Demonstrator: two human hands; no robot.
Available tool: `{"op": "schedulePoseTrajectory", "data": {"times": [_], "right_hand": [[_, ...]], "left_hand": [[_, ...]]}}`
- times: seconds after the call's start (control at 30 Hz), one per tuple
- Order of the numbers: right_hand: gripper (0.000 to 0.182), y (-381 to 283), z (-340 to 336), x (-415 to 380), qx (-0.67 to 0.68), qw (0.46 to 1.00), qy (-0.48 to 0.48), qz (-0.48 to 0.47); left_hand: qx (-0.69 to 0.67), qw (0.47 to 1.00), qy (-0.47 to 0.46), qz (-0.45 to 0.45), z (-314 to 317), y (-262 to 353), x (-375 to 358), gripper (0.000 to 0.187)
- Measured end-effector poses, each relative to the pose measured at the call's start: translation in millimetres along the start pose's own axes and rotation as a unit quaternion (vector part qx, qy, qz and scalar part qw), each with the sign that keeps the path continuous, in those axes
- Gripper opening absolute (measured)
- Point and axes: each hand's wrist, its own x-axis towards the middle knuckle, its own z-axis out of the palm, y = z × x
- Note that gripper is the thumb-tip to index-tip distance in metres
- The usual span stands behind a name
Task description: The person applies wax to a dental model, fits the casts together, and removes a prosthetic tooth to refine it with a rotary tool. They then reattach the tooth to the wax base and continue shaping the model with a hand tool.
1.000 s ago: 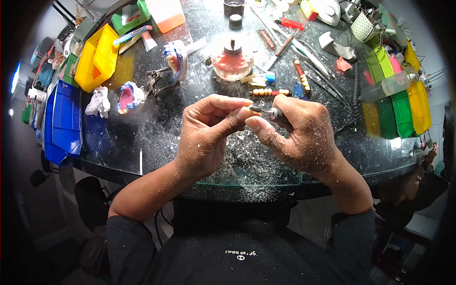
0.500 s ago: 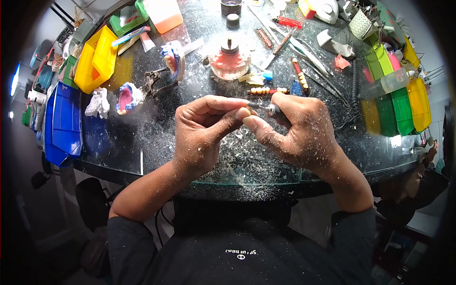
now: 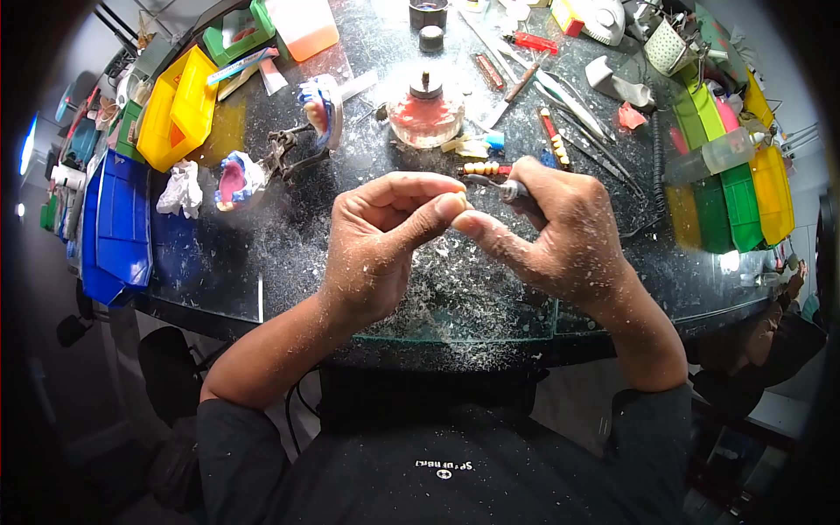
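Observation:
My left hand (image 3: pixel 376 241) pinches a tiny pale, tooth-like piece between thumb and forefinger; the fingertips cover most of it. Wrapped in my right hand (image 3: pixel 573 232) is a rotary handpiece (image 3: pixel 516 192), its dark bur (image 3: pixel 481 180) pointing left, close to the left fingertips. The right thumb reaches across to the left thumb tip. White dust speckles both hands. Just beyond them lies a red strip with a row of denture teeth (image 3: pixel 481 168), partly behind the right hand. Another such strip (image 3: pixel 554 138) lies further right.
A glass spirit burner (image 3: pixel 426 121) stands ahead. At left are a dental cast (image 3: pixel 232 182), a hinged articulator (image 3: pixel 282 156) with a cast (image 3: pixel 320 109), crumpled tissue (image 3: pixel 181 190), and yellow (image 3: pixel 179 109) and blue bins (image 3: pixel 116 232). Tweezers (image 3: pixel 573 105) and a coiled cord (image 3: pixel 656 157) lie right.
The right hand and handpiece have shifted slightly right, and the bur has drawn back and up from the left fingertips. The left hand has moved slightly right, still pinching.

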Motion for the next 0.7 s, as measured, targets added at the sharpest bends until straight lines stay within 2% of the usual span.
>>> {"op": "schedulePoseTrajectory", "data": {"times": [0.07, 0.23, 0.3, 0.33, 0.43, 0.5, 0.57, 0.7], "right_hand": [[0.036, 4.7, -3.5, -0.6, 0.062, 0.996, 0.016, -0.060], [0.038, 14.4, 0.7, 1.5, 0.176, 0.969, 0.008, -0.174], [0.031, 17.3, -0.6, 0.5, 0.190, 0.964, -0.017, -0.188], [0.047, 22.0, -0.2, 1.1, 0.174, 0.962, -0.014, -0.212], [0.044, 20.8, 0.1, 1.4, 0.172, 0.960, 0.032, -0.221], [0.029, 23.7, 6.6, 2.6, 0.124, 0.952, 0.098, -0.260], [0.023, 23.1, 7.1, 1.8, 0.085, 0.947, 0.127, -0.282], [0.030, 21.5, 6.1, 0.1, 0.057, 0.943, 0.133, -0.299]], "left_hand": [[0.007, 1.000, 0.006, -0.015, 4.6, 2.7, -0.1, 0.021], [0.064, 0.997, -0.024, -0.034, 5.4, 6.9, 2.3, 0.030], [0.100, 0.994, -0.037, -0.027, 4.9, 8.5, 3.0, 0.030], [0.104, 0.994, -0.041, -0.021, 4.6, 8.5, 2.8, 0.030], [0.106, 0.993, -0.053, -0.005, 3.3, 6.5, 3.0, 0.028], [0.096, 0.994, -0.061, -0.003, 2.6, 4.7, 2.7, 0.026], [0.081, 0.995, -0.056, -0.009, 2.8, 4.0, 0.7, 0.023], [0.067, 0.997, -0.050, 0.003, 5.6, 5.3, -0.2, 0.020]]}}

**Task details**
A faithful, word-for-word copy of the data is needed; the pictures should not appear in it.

**Your response**
Demonstrator: two human hands; no robot.
Available tool: `{"op": "schedulePoseTrajectory", "data": {"times": [_], "right_hand": [[_, ...]], "left_hand": [[_, ...]]}}`
- times: seconds after the call's start (control at 30 Hz), one per tuple
- Order of the numbers: right_hand: gripper (0.000 to 0.182), y (-381 to 283), z (-340 to 336), x (-415 to 380), qx (-0.67 to 0.68), qw (0.46 to 1.00), qy (-0.48 to 0.48), qz (-0.48 to 0.47); left_hand: qx (-0.69 to 0.67), qw (0.47 to 1.00), qy (-0.47 to 0.46), qz (-0.45 to 0.45), z (-314 to 317), y (-262 to 353), x (-375 to 358), gripper (0.000 to 0.187)
- Measured end-effector poses, each relative to the pose measured at the call's start: translation in millimetres along the start pose's own axes and rotation as a unit quaternion (vector part qx, qy, qz and scalar part qw), each with the sign that keeps the path continuous, in those axes
- Gripper opening absolute (measured)
- Point and axes: each hand's wrist, its own x-axis towards the middle knuckle, its own z-axis out of the palm, y = z × x
- Note that gripper is the thumb-tip to index-tip distance in metres
- The usual span stands behind a name
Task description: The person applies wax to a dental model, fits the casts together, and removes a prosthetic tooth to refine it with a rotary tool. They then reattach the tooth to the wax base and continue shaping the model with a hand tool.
1.000 s ago: 
0.500 s ago: 
now: 
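Observation:
My left hand (image 3: pixel 376 241) pinches a tiny pale, tooth-like piece between thumb and forefinger; the fingertips cover most of it. Wrapped in my right hand (image 3: pixel 573 232) is a rotary handpiece (image 3: pixel 516 192), its dark bur (image 3: pixel 481 180) pointing left, close to the left fingertips. The right thumb reaches across to the left thumb tip. White dust speckles both hands. Just beyond them lies a red strip with a row of denture teeth (image 3: pixel 481 168), partly behind the right hand. Another such strip (image 3: pixel 554 138) lies further right.
A glass spirit burner (image 3: pixel 426 121) stands ahead. At left are a dental cast (image 3: pixel 232 182), a hinged articulator (image 3: pixel 282 156) with a cast (image 3: pixel 320 109), crumpled tissue (image 3: pixel 181 190), and yellow (image 3: pixel 179 109) and blue bins (image 3: pixel 116 232). Tweezers (image 3: pixel 573 105) and a coiled cord (image 3: pixel 656 157) lie right.
The right hand and handpiece have shifted slightly right, and the bur has drawn back and up from the left fingertips. The left hand has moved slightly right, still pinching.
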
Motion for the next 0.7 s, as measured, targets added at the sharpest bends until straight lines stay within 2% of the usual span.
>>> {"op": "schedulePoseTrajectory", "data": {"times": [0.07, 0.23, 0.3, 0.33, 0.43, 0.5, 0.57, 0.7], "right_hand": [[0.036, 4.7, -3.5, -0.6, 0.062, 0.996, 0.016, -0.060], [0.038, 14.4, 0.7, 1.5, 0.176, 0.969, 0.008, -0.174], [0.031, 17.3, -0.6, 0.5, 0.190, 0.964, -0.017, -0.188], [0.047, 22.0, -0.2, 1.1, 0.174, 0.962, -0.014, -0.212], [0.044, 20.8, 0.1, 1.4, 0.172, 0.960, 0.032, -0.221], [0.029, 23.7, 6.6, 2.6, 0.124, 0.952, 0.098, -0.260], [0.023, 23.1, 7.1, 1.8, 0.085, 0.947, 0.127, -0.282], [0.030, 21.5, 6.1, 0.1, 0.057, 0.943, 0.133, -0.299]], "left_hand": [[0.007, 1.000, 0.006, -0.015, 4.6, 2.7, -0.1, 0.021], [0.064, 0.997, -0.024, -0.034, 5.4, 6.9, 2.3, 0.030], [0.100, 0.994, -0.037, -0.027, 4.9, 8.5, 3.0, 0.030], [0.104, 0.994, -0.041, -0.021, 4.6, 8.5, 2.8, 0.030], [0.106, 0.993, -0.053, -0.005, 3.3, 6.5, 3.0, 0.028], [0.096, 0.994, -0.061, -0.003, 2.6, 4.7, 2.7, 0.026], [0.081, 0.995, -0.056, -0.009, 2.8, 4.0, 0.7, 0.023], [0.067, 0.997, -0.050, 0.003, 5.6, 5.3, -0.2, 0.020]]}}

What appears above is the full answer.